[Task brief]
Return, exactly and in full, the lines of the records below starting at the one with "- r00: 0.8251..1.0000" and ending at the one with "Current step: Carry", and no other lines.

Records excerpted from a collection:
=== Section Start ===

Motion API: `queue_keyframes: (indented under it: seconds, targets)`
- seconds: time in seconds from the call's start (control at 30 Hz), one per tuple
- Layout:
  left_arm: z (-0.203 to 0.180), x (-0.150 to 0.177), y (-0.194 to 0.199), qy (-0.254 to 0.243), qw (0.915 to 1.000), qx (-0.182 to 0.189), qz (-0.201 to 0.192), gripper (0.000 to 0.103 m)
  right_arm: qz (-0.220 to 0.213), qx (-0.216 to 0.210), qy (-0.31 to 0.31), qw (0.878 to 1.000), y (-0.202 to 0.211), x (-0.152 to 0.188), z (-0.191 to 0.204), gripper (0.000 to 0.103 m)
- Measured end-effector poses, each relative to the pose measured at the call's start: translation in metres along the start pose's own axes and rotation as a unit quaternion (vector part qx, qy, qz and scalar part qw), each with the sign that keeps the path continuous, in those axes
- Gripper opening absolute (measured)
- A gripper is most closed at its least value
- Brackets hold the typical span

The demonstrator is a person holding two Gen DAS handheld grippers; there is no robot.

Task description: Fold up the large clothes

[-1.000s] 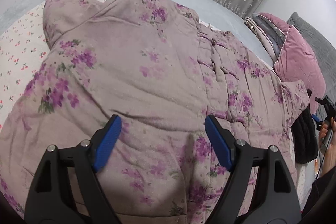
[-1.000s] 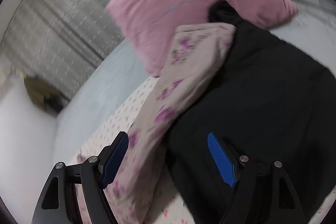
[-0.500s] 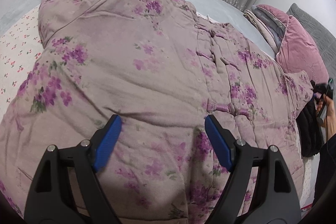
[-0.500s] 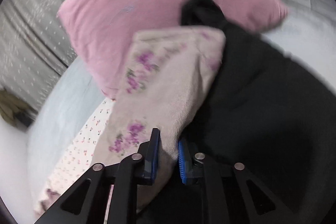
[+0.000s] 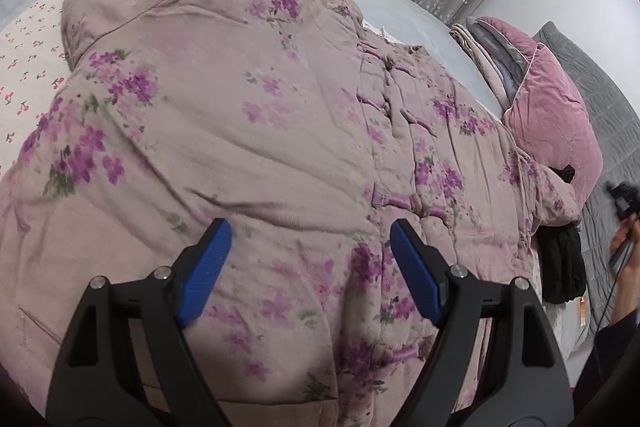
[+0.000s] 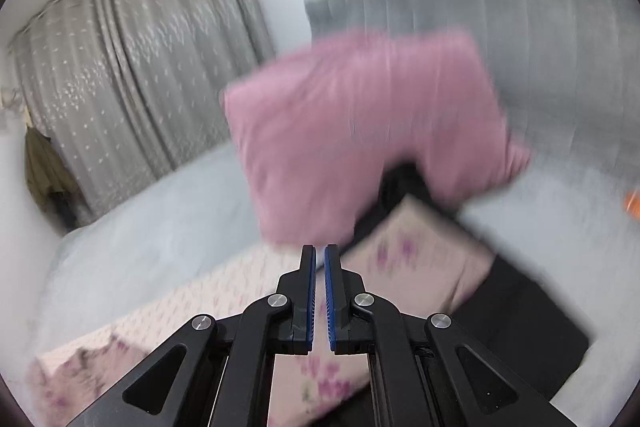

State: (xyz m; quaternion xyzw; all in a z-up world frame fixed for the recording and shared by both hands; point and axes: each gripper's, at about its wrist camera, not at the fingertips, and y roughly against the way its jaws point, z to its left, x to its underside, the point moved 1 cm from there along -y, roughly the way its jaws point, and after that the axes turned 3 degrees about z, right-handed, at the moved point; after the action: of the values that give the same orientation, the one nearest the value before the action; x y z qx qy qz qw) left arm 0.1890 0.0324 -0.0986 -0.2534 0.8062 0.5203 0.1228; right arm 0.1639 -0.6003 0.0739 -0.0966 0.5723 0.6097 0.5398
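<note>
A large mauve padded jacket (image 5: 248, 131) with purple flowers lies spread on the bed, its button row running down the middle. My left gripper (image 5: 310, 247) is open just above its lower part, holding nothing. In the blurred right wrist view my right gripper (image 6: 320, 255) is shut, raised above the jacket's sleeve (image 6: 420, 247); nothing shows between its pads. The right gripper also shows small in the left wrist view (image 5: 622, 197), beyond the sleeve end (image 5: 556, 195).
A pink cushion (image 5: 556, 119) and folded fabrics (image 5: 480, 55) lie at the bed's far right. A black garment (image 5: 560, 263) lies under the sleeve end, also seen in the right wrist view (image 6: 520, 327). A grey headboard (image 6: 540, 27) and grey curtains (image 6: 120, 87) stand behind.
My right gripper closed near the sleeve edge, then rose away from it and now shows nothing in its jaws. My left gripper stayed open, shifting slightly over the jacket.
</note>
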Motion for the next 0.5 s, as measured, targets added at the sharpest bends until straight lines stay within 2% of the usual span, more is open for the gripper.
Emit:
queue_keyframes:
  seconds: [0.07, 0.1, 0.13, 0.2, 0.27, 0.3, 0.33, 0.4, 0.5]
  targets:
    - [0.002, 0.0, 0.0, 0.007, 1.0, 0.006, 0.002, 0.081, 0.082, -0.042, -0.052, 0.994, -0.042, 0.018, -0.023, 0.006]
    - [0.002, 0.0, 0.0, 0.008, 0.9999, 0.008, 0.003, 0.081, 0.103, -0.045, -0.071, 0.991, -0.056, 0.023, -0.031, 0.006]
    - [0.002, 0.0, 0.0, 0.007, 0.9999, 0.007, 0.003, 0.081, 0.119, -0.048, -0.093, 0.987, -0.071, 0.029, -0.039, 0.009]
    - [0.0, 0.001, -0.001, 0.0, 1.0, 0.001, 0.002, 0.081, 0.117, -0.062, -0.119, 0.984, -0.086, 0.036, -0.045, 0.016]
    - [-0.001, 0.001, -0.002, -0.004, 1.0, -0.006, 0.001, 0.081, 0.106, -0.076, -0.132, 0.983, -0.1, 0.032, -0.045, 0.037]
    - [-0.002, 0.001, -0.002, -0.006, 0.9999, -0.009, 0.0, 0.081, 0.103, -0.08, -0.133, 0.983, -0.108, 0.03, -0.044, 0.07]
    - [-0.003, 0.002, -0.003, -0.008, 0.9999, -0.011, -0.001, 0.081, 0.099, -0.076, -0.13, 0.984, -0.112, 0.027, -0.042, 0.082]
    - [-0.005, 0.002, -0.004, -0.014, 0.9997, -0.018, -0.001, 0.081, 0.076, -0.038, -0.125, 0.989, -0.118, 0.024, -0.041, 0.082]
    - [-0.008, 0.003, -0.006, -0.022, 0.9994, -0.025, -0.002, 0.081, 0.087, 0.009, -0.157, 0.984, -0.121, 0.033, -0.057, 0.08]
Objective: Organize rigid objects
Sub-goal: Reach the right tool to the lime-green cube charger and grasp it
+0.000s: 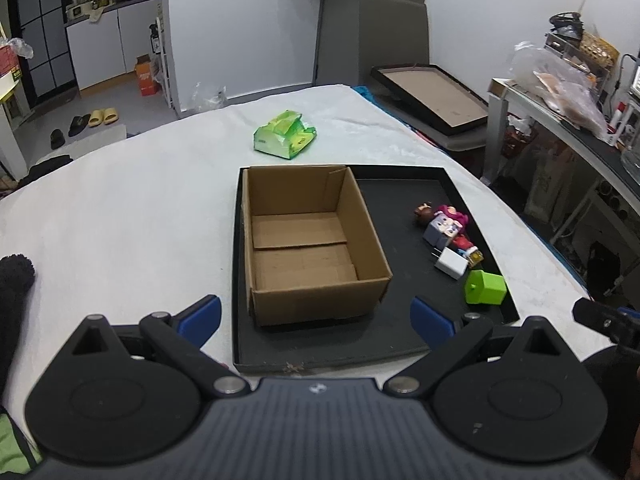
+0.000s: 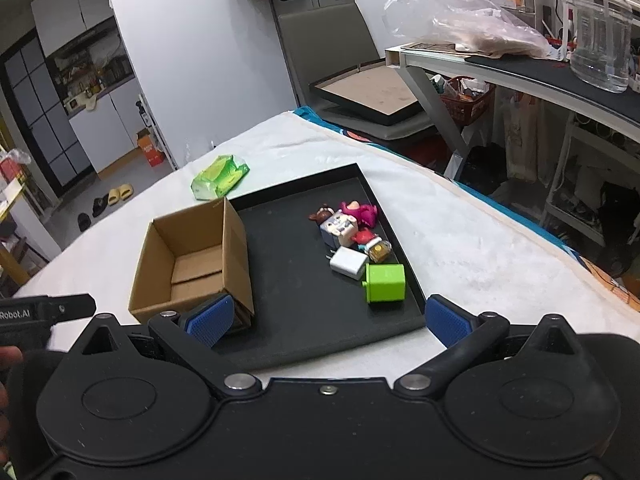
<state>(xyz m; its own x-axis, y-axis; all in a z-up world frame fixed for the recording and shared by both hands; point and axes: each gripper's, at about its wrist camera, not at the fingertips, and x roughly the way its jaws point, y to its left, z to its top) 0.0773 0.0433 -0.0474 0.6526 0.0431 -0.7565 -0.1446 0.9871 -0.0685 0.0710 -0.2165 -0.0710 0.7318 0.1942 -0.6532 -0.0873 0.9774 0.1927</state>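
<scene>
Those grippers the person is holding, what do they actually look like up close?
Each is a black plastic tool. The left gripper and right gripper both have two fingers tipped with blue textured pads, joined by black linkage arms with silver pivot pins to two round housings. A ribbed dark grey body sits between these. White lettering ending "Robot.AI" marks the left gripper's side. A fuzzy black sleeve shows at the edge.

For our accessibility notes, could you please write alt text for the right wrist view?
An open right gripper hovers over a black tray holding an empty cardboard box, a green cube, a white charger and small toy figures, on a white-covered table.
</scene>
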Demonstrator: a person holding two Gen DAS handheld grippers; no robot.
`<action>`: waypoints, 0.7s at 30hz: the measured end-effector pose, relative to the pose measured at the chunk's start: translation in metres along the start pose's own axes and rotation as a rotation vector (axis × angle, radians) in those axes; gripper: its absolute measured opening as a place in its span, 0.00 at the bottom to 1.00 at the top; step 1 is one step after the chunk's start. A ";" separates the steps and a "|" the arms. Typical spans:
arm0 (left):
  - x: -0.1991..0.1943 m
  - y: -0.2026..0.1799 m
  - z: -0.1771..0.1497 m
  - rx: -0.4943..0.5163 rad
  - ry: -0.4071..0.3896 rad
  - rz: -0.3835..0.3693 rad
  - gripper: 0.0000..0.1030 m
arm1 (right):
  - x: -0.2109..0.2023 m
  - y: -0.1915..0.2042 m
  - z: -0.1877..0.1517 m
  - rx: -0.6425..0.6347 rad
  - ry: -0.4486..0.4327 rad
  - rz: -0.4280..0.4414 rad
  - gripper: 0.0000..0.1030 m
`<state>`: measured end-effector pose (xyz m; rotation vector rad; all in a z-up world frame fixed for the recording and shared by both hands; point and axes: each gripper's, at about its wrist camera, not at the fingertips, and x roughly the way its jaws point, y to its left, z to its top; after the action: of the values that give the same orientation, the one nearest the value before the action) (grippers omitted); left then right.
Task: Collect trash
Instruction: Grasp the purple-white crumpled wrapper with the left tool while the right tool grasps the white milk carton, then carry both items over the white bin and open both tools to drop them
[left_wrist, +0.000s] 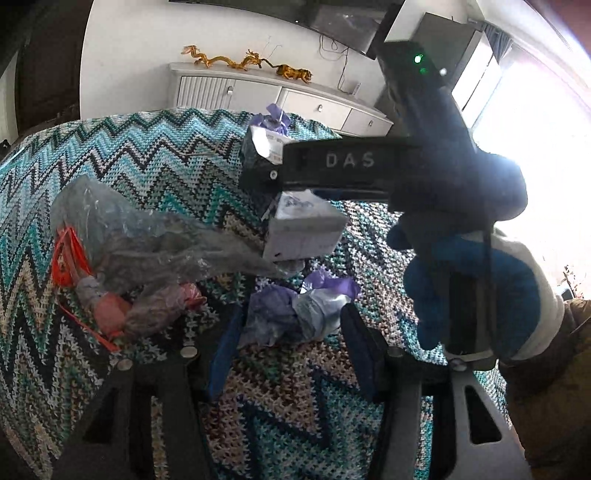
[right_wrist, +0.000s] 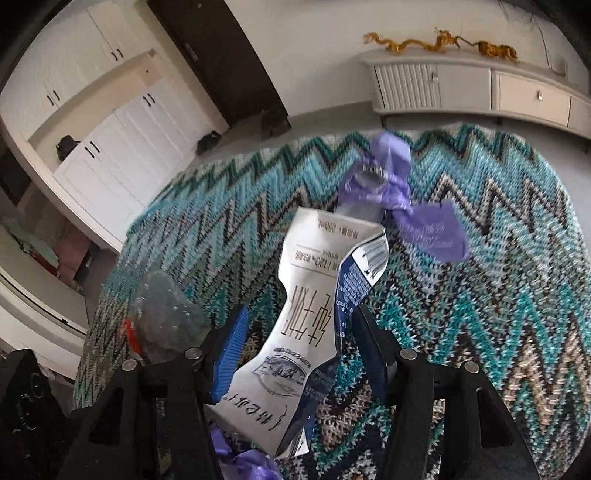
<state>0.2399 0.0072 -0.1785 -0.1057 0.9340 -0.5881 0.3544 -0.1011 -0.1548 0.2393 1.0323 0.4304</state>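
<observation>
Right gripper (right_wrist: 299, 350) pinching a crushed milk carton (right_wrist: 317, 295) above the zigzag blanket (right_wrist: 480, 295). Left gripper (left_wrist: 291, 332) spread around a purple wrapper (left_wrist: 295, 314) lying on that blanket, beside a clear trash bag (left_wrist: 140, 240).

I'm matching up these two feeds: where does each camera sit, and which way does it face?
Left wrist: on the left gripper, angled down at purple wrappers on the zigzag blanket; the right gripper's body and a blue-gloved hand show.
Right wrist: on the right gripper, angled down at the crushed milk carton between its fingers.
Shared: blanket, carton, clear plastic bag, white sideboard.
</observation>
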 end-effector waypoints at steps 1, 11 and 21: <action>0.000 0.000 0.000 0.001 0.000 0.000 0.43 | 0.000 -0.004 -0.001 0.015 -0.006 0.013 0.37; -0.010 -0.013 -0.007 0.020 -0.009 0.031 0.30 | -0.063 -0.025 -0.021 0.071 -0.140 0.013 0.35; -0.063 -0.044 -0.020 0.057 -0.061 0.059 0.30 | -0.179 -0.022 -0.083 0.086 -0.294 -0.014 0.35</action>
<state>0.1768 0.0058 -0.1303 -0.0443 0.8580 -0.5539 0.2085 -0.2030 -0.0658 0.3609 0.7645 0.3272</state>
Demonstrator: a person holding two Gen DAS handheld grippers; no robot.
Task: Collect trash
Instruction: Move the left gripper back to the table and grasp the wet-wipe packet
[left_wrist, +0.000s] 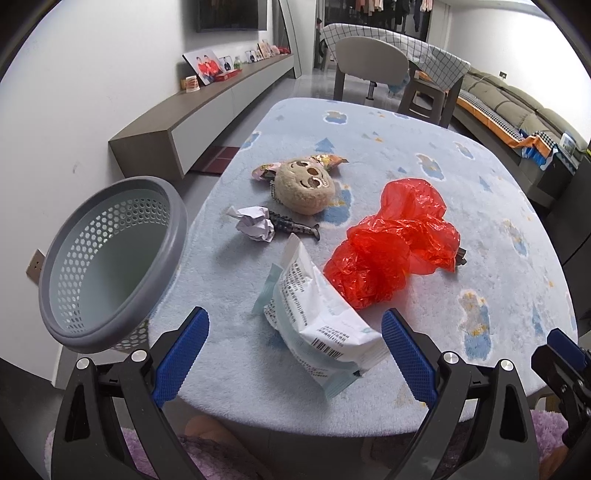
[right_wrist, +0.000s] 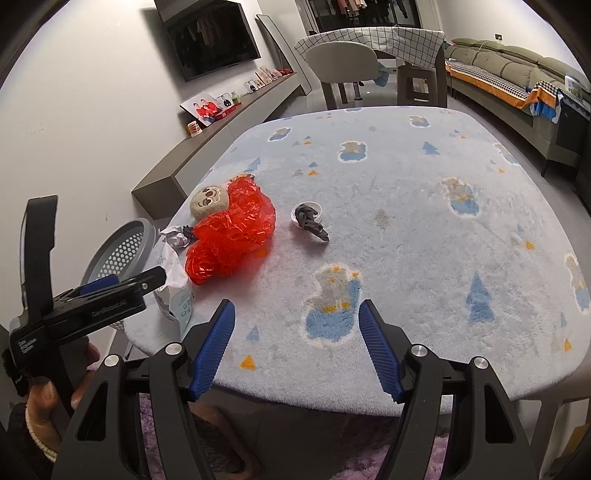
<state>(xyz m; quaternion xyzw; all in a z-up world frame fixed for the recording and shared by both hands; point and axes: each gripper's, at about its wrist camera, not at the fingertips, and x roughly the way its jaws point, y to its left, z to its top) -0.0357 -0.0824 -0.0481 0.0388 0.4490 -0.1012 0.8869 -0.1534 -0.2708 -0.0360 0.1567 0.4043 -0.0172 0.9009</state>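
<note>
A: Where's the trash sitting rn?

B: White wet-wipe pack (left_wrist: 317, 325) is lying at the near-left edge of the table (left_wrist: 424, 177), tilted, barcode end toward the cam. Red plastic bag (left_wrist: 395, 240) is crumpling just beyond it, touching its far side. Crumpled paper ball (left_wrist: 253, 223) is resting further in twd the left edge, w/ a snack wrapper (left_wrist: 325, 160) poking out behind the plush.

A: And the bin?

B: Grey perforated basket (left_wrist: 110, 258) is standing just off the table's left edge, rim tilted toward the cam, nothing visible inside.

A: Claws?

B: Left gripper (left_wrist: 295, 350) is hovering at the near edge, jaws spread wide on either side of the wipe pack, not pinching it. Right gripper (right_wrist: 297, 345) is hanging over the near edge too, jaws wide apart, holding nothing, over a bear print on the blue cloth.

A: Non-trash stuff?

B: Beige plush head (left_wrist: 304, 188) w/ a bead chain is lying mid-left; a dark fish-shaped toy (left_wrist: 295, 227) is touching the paper ball. A small white cup (right_wrist: 306, 214) w/ dark stuff spilling out is sitting beside the red bag, toward the centre.
</note>
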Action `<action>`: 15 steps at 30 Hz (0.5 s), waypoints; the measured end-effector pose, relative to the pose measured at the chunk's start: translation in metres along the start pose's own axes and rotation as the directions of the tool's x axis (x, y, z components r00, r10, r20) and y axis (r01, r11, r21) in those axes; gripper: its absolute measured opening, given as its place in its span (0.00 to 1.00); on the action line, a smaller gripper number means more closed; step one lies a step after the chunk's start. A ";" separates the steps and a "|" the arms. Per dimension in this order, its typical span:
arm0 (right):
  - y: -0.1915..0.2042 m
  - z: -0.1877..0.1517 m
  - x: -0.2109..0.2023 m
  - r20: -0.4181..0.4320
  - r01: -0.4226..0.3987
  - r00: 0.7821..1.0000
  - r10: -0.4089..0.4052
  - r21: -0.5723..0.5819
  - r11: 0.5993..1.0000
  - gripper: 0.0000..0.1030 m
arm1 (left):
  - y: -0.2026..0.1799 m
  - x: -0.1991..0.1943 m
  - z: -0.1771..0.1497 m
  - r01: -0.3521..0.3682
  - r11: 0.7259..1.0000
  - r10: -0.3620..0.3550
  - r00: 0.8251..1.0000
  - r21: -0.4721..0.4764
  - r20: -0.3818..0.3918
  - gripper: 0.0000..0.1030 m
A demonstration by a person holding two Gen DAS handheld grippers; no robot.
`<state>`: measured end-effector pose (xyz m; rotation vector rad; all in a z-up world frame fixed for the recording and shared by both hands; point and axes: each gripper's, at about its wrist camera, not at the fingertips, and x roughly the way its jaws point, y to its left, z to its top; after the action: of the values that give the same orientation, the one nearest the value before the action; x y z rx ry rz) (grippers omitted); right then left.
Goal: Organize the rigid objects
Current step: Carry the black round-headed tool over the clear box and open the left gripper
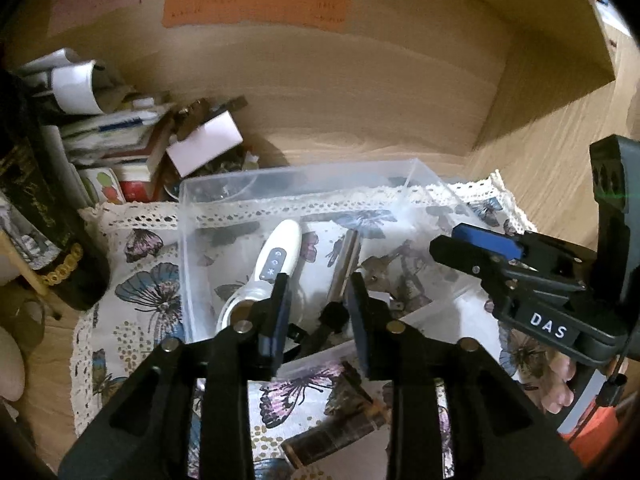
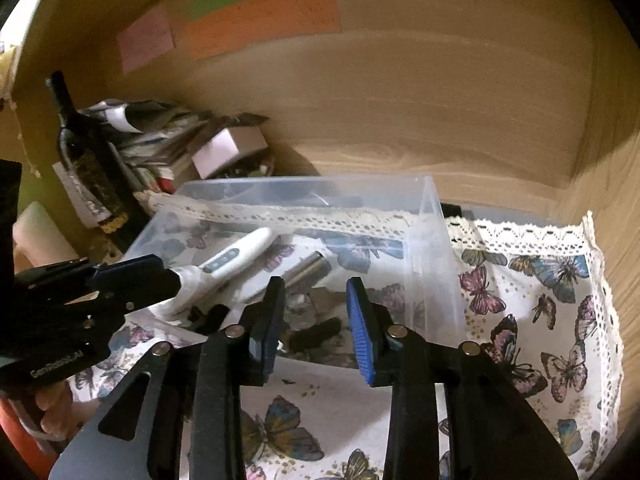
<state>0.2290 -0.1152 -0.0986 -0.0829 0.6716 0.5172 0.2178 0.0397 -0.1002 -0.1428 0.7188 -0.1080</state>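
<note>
A clear plastic box stands on a butterfly-print cloth. Inside lie a white handheld device with buttons, a silver cylinder, a black knobbed item and some darker bits. My left gripper reaches over the box's near left rim, jaws apart; the black item lies below the gap and neither pad presses it. My right gripper hangs over the near right part, also open and holding nothing.
A dark bottle, stacked books and papers and a small white carton crowd the back left corner. A brown tube lies on the cloth in front of the box. Wooden walls with coloured notes enclose the shelf.
</note>
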 end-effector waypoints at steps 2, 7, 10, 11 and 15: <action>0.003 -0.001 -0.009 0.019 -0.002 1.000 0.002 -0.006 1.000 0.34 | -0.001 -0.008 0.001 0.008 1.000 -0.009 1.000 0.012 0.010 0.31; 0.006 -0.007 -0.030 0.054 0.000 0.999 0.001 -0.012 1.000 0.42 | -0.006 -0.031 -0.003 -0.015 0.998 0.012 0.999 0.063 0.042 0.38; 0.008 -0.013 -0.039 0.057 0.006 0.998 -0.005 -0.022 1.000 0.44 | -0.006 -0.039 -0.009 -0.011 0.997 0.008 0.999 0.071 0.045 0.41; 0.009 -0.014 -0.041 0.057 0.009 0.998 -0.007 -0.027 1.000 0.44 | -0.006 -0.041 -0.011 -0.006 0.997 0.003 0.999 0.074 0.042 0.42; 0.012 -0.020 -0.048 0.056 0.020 0.998 -0.017 -0.049 0.999 0.48 | -0.007 -0.037 -0.027 0.046 0.995 -0.045 0.999 0.088 -0.020 0.43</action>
<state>0.1799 -0.1302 -0.0840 -0.1205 0.6037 0.5164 0.1718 0.0355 -0.0948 -0.0732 0.7279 -0.1848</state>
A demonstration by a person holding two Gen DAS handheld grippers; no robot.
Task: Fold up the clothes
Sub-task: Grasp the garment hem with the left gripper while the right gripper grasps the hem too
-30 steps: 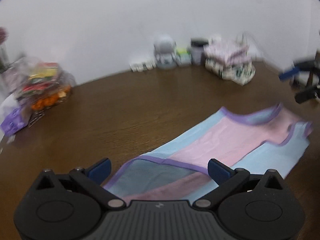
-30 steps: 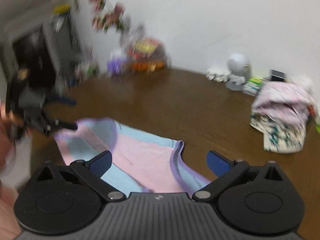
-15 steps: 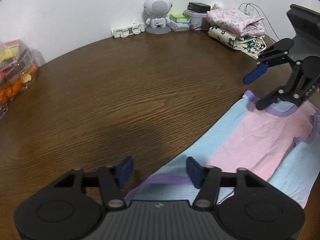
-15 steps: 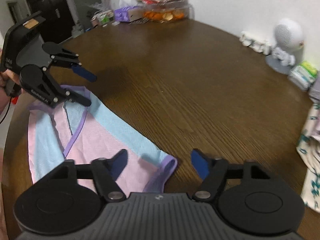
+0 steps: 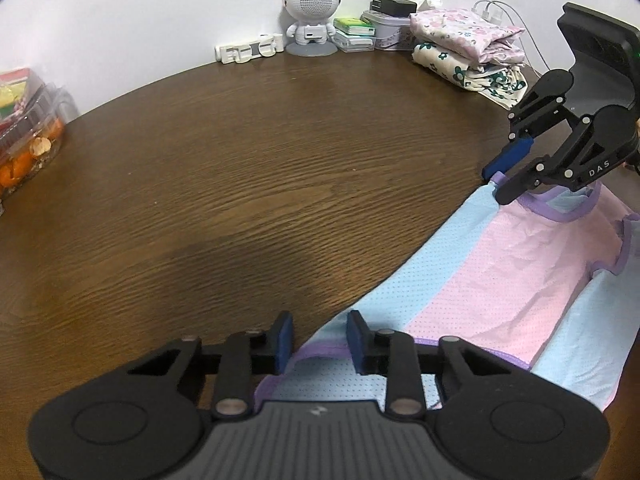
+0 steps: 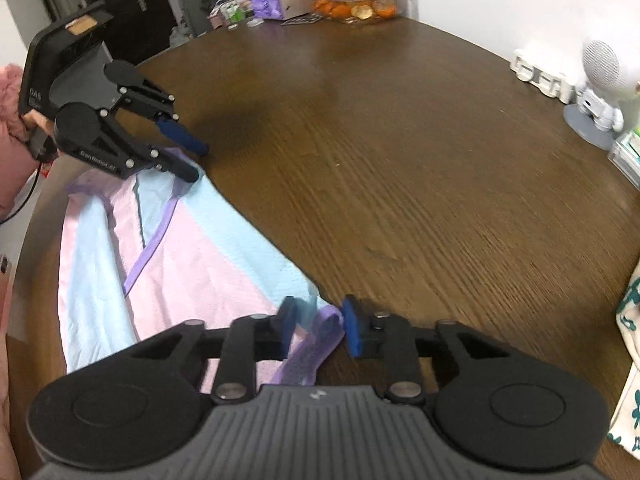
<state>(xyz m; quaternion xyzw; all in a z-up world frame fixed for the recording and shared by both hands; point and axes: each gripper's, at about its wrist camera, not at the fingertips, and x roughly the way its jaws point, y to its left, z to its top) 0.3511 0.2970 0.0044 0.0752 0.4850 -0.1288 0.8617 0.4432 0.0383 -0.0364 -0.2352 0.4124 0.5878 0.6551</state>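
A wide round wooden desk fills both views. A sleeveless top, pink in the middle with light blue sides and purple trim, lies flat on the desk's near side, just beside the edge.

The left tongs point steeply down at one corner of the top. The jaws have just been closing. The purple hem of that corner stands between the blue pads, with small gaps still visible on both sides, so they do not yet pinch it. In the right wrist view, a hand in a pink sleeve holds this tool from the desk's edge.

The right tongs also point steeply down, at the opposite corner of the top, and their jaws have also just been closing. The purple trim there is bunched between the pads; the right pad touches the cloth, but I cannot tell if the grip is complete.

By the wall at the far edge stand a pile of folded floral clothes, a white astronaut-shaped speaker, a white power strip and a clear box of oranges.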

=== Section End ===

[Response for this exercise]
  - r00: 0.8251..1.0000
  - r21: -0.4721..0.4764
  - r20: -0.3818..0.3918
  - gripper: 0.0000..0.1030 m
A demonstration by a person holding two Gen DAS handheld grippers; no robot.
`<state>`: measured end-effector pose (xyz m; rotation vector rad; all in a z-up world frame fixed for the recording and shared by both hands; point and axes: each gripper's, at about its wrist camera, not at the fingertips, and x roughly the way its jaws point, y to its left, z to its top; after the action: of the values that give the same orientation, the one nearest the value before the action; x y z rx ry rz) (grippers omitted); right then left.
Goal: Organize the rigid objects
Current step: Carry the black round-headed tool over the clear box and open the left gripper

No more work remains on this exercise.